Bolivia no es una isla y los bolivianos no vivimos al margen de lo que está sucediendo en el mundo. Cuando un manifestante ataviado de indígena se encarmó a la estatua de Colón y le rompió la nariz de un martillazo en El Prado de La Paz, no estábamos viendo un acto original en el epicentro de la guerra contra Occidente, sino la llegada de una onda con origen lejano, en un escenario secundario.
En la universidad, mi eminente catedrático, el Dr. Jorge Siles Salinas, afirmaba que Bolivia era parte de Occidente. En los 90, Samuel Huntington, en su Guerra de las Civilizaciones, dibuja un mapa en el que, achurada, América latina, no es tan parte de Occidente: “Le faltó pasar por la Reforma Protestante”, Huntington dixit.
Desde que tenemos un “gobierno de la revolución democrática y cultural” la línea divisoria se ha ido definiendo. La retórica oficial habla, cada vez más, de Occidente como ajeno y hostil, mientras alinea a Bolivia con Rusia, Irán, China y Turquía y con los chicos malos del barrio, Venezuela, Cuba y Nicaragua. Todos con brillantes calificaciones en democracia y derechos humanos.
Aparece en USA el movimiento Black Lives Matter, los inmigrantes refugiados económicos incendian Francia, en todas partes personalidades de la cultura son “canceladas” al ser calificadas de racistas u homofóbicas por las más leves expresiones, que en otra época no habrían causado ni un levantar de ceja, y figuras históricas son denostadas hoy por sus visiones —hace siglos— acerca de la esclavitud o la raza.
El libro de Douglas Murray, La guerra contra Occidente (en adelante LGCO, Ediciones Península, 2022), presenta una sugerente exploración de los retos a los que se enfrenta la civilización occidental. Murray destaca los peligros de la retórica antioccidental, señalando las incoherencias y la hipocresía del actual clima cultural.
El libro adopta una postura polémica y llama la atención sobre el problema serio de descartar a pensadores occidentales como Kant, Hume y Mill por sus opiniones sobre la raza, mientras se pasan por alto los elementos de carga racial de las obras de Marx (o, agrego yo, del Che Guevara). Subraya que el racismo no sólo existe en Occidente, sino, más intensa y abiertamente, en Oriente Medio y Asia.

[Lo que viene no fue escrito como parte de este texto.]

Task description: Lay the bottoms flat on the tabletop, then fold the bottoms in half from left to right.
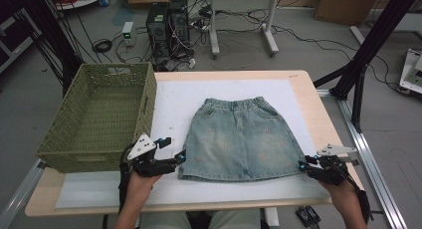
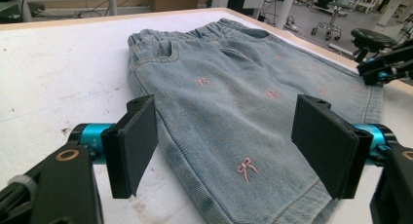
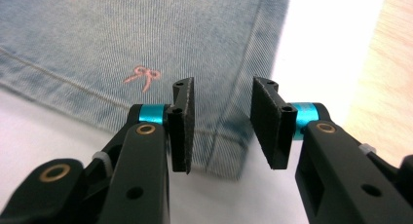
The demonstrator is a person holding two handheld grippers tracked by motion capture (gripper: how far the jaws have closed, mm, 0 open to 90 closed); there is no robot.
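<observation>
To your left, the green basket (image 1: pixel 99 114) stands tall on the table's left edge, its near wall just beyond your left gripper (image 1: pixel 171 150), so any sweep leftward or forward from there meets woven plastic. The denim skirt (image 1: pixel 239 139) lies flat in the middle and blocks nothing above it. Between basket and skirt runs a bare strip of white mat (image 1: pixel 171 104) wide enough for a gripper to travel toward the far edge. Beyond the waistband the mat is open too. By your right gripper (image 1: pixel 304 167), a narrow bare margin separates the skirt's side from the wooden table (image 1: pixel 318 114) edge.
</observation>
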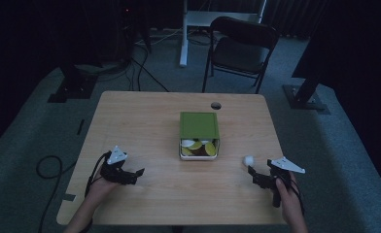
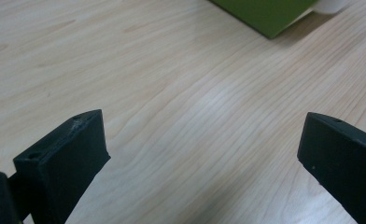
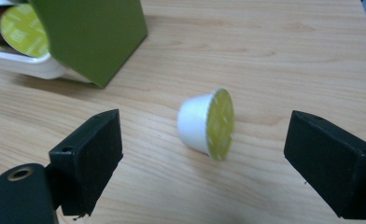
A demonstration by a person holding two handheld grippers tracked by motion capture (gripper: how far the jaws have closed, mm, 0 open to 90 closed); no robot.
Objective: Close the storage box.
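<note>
A green box point(image 1: 199, 124) sits mid-table with its white drawer point(image 1: 199, 156) pulled out toward me, holding several capsules with yellow-green and white lids point(image 1: 196, 145). One white capsule point(image 1: 249, 159) with a yellow-green foil lid lies on its side right of the box; in the right gripper view this capsule point(image 3: 206, 123) rests just beyond the jaws. My right gripper point(image 1: 254, 175) is open, a little short of it. My left gripper point(image 1: 136, 174) is open over bare wood at the front left, with the box corner point(image 2: 265, 14) far ahead.
The wooden table point(image 1: 145, 116) has a round cable hole point(image 1: 216, 105) at its far edge. A black folding chair point(image 1: 241, 48) and a white desk leg point(image 1: 183, 39) stand behind it. Cables point(image 1: 50, 167) lie on the carpet at left.
</note>
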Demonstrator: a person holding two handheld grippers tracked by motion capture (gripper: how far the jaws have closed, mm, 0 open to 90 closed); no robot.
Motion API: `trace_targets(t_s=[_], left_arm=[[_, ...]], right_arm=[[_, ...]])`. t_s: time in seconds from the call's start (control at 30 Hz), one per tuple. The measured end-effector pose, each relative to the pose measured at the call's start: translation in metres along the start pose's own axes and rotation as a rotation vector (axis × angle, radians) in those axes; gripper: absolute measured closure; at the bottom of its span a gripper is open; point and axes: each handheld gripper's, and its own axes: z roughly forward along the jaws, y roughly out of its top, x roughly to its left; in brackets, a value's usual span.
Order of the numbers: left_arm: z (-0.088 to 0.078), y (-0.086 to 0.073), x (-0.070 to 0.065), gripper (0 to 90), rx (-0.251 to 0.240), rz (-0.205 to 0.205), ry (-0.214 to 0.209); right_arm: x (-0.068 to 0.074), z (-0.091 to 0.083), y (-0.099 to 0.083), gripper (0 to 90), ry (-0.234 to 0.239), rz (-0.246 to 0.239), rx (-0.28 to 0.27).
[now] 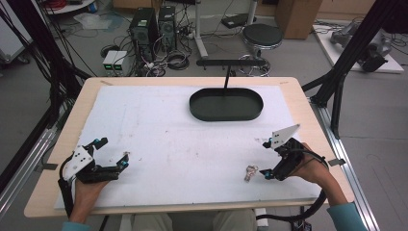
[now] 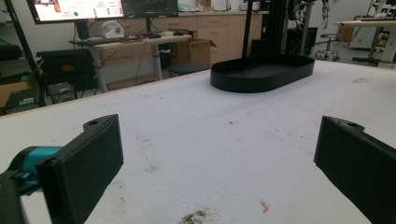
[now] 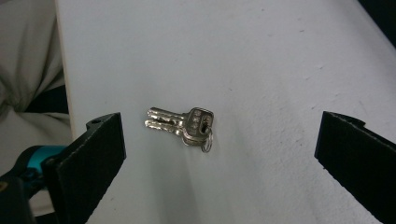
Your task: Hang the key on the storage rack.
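A wooden table (image 1: 298,96) covered by a white, faintly stained mat (image 1: 183,144) fills the middle of the high view. A black oval metal tray (image 1: 226,104) sits on the mat in the upper centre of that frame, with a thin black rod rising from it; the same tray appears in the upper middle of the left gripper view (image 2: 261,72).

A small bunch of silver metal keys on a ring (image 1: 249,172) lies flat on the mat in the lower right part of the high view, just left of the right gripper (image 1: 265,159). That gripper's jaws are spread wide and hold nothing. In the right gripper view the keys (image 3: 182,127) lie at the centre of the frame, between the two black jaws but apart from both, blades pointing toward the left edge of the frame and the ring at their right end.

The left gripper (image 1: 113,151) is at the lower left of the high view, well apart from the keys, held by a hand (image 1: 89,187). Its jaws are also spread wide with only bare mat between them
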Motion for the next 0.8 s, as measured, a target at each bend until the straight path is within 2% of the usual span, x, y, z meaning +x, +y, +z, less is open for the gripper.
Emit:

Murray argumenta que entre quienes manipulan los sentimientos antioccidentales se encuentran no sólo académicos (occidentales) deshonestos, sino también naciones hostiles y violadores de los derechos humanos que buscan desviar la atención de sus propias acciones.
El libro arroja luz sobre los intentos de borrar la historia y la cultura occidentales asociándolas con la esclavitud o el colonialismo y anulándolas posteriormente. Murray expone la ignorancia de muchos críticos y cuestiona su superficial comprensión de la historia occidental y no occidental.
Murray destaca como un problema significativo la falta de convicción entre los guardianes culturales de Occidente. Como no podía se de otra manera, su defensa de Occidente en tanto que sus habitantes originarios son de raza blanca, le han valido acusaciones de racismo. Aunque su defensa de la cultura occidental es comprensible, su énfasis en la “blancura” y sus exigencias de respeto cultural pueden delatar una cierta actitud defensiva más que una celebración confiada del universalismo de Occidente.
En conjunto, LGCO supone una valiosa contribución a la conversación cultural en curso (pero, ¿es una conversación?). El análisis de Murray sensibiliza sobre los retos a los que se enfrenta la civilización occidental y la importancia de preservar su patrimonio cultural. Provoca un debate significativo sobre el impacto de los sentimientos antioccidentales y sirve de llamada a la acción para quienes creen en la importancia de defender los logros y valores de Occidente.